The implications of the deeply felt intuition that the fundamental level (assuming there is one) is privileged also spill over into areas of philosophy such as free will and mental causation. The intuition has led many to conclude that if our thoughts and intentions are “really” the activities of fundamental particles blindly following inexorable causal laws then our sense of ourselves as free agents is illusory and we never actually decide or are responsible for anything - as the saying goes “my neurons made me do it”, but of course on this account not even neurons are causal factors since the real causes drain down to the bottom level.

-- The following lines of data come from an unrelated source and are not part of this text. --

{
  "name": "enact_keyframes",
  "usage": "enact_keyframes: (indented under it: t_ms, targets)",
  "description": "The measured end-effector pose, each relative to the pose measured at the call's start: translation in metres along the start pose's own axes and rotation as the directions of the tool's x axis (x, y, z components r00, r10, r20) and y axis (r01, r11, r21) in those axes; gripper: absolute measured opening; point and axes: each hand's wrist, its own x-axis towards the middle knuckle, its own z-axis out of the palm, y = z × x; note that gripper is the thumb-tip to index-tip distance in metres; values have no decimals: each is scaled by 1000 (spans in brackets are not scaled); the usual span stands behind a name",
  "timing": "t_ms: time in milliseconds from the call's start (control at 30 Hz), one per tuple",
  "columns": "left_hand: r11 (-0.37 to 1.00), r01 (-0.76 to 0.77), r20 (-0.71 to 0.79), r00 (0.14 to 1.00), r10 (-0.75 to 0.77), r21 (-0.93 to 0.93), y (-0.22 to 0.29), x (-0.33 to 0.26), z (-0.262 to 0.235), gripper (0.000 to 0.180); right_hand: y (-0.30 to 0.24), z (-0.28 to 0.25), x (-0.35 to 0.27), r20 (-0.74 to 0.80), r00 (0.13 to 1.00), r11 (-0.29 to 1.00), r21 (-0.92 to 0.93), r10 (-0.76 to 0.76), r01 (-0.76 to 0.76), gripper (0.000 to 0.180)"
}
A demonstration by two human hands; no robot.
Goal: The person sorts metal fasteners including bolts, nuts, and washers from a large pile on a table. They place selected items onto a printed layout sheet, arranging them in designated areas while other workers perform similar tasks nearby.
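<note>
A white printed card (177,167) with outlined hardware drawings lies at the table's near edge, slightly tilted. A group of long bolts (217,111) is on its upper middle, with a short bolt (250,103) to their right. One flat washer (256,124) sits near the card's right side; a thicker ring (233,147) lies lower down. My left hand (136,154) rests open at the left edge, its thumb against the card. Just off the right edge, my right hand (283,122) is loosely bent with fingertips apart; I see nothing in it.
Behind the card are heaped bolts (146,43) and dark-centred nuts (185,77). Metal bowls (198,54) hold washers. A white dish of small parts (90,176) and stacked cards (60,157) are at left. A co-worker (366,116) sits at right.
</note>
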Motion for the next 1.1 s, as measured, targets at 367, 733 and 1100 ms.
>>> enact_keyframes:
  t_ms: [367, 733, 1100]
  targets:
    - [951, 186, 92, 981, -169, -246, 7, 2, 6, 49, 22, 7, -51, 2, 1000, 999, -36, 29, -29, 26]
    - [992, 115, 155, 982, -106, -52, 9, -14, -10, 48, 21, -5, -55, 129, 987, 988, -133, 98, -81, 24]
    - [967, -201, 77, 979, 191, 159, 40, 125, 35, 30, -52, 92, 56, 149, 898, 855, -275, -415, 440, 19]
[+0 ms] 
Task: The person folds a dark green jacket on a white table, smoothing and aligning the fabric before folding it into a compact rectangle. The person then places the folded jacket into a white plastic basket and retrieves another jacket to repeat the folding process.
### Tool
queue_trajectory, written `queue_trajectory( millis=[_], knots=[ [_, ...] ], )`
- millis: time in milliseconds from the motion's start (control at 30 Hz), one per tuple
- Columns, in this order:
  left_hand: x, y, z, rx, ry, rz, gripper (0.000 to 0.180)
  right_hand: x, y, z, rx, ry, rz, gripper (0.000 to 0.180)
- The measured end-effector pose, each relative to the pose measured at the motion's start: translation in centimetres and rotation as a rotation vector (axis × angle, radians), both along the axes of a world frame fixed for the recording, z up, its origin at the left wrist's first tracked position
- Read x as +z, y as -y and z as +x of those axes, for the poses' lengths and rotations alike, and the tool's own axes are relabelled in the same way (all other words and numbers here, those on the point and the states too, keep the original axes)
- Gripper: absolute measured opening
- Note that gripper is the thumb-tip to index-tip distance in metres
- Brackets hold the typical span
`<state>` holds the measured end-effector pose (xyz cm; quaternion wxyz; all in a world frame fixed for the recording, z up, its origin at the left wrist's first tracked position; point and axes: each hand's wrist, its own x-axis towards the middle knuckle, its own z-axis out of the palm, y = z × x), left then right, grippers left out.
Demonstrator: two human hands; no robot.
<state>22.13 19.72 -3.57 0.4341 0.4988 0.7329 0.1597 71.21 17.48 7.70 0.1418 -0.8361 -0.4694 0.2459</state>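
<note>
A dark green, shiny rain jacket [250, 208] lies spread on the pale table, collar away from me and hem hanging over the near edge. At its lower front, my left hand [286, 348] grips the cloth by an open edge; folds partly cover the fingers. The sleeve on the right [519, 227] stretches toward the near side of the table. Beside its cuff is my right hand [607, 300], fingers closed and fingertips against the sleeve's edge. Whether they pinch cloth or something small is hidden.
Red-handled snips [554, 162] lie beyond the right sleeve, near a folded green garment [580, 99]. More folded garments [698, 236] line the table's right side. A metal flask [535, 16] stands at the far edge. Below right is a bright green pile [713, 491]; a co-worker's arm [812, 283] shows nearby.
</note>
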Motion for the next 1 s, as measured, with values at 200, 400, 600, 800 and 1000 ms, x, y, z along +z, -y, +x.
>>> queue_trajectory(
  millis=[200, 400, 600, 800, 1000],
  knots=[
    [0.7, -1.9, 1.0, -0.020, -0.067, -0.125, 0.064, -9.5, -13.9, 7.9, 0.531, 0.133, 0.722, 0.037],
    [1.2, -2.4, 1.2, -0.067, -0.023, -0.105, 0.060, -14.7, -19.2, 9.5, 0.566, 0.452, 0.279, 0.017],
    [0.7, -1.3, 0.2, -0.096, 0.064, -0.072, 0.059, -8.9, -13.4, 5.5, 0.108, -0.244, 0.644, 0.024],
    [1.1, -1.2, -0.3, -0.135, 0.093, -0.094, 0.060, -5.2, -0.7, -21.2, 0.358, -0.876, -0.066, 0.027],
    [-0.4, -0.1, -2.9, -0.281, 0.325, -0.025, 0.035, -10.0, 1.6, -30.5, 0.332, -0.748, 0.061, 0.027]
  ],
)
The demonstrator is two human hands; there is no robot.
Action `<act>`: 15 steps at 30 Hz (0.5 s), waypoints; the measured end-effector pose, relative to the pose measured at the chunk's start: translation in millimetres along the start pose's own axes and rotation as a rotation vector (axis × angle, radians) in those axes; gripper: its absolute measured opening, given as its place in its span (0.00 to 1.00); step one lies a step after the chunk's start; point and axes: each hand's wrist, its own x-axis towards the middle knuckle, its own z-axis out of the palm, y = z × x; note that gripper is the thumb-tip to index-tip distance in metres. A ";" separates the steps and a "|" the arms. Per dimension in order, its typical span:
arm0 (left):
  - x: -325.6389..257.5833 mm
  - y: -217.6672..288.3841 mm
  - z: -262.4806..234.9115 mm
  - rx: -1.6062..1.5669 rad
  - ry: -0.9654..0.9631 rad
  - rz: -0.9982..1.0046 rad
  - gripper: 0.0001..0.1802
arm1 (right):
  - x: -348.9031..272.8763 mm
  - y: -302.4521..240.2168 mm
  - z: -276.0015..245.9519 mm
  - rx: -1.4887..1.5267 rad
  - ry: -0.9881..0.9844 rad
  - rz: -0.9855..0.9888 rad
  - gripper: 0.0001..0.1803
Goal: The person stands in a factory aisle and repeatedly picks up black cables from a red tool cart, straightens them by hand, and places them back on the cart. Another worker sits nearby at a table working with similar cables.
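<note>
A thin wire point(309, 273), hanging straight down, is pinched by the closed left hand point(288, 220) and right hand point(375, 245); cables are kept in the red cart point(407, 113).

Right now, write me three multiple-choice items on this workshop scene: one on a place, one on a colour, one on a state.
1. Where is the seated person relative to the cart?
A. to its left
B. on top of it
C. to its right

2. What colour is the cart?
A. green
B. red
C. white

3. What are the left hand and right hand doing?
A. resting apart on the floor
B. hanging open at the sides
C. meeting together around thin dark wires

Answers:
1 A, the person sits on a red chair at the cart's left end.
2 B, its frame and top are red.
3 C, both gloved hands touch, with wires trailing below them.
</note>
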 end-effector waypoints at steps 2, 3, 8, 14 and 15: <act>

But on the view West describes, we can avoid this cynical and despairing conclusion. My decision to get a beer from the fridge just is a different description of an enormously complex pattern in the activity of the basic stuff, but the former, and its causal effects, need not be thought of as any less real than the latter. In fact, given that the creative ability of nature has compressed a description that could only be expressed by an impossibly large computation to one that requires a few words, there may well be a case for saying it is more real.

David Simpson 2 July 2023

The world is made of Lego bricks, or it is a seamless piece of whole cloth. Time to change tack I think.

Donald Palmer 1 July 2023

Thank you for this discussion, Peter West.
What I think is missed by most people, including scientists, is that reality is the integration of all levels of scale. Reality is not just one level or another, it is all of them together. When we touch our finger to a table surface, the actions we can perceive at multiple scales (through our eyes and various instruments) all are observation-ally apparent - they can all be observed to occur. I will guess that Ms. Cavendish would agree.
These are all levels of scale, with each level being investigated in a three-dimensional space. The integration of all of them will require a four dimensional model, since locating any object in reality will necessarily include the level of scale of the object in addition to our three traditional dimensions. This would allow for the actions on the molecular level to be causally connected (e.g. by an equation and measurements - not statistical inference) with actions on the organ or human body level. It would also allow for actions at the human level to causally impact the level of atoms (e.g. building and running the LHC).
I will suggest this is the paradigm shift scientists are looking for requiring the integration of many scientific disciplines into a single model of reality across all levels of scale.
What is needed for this shift, however, are new mathematics that can provide a means of measuring and connecting across scale.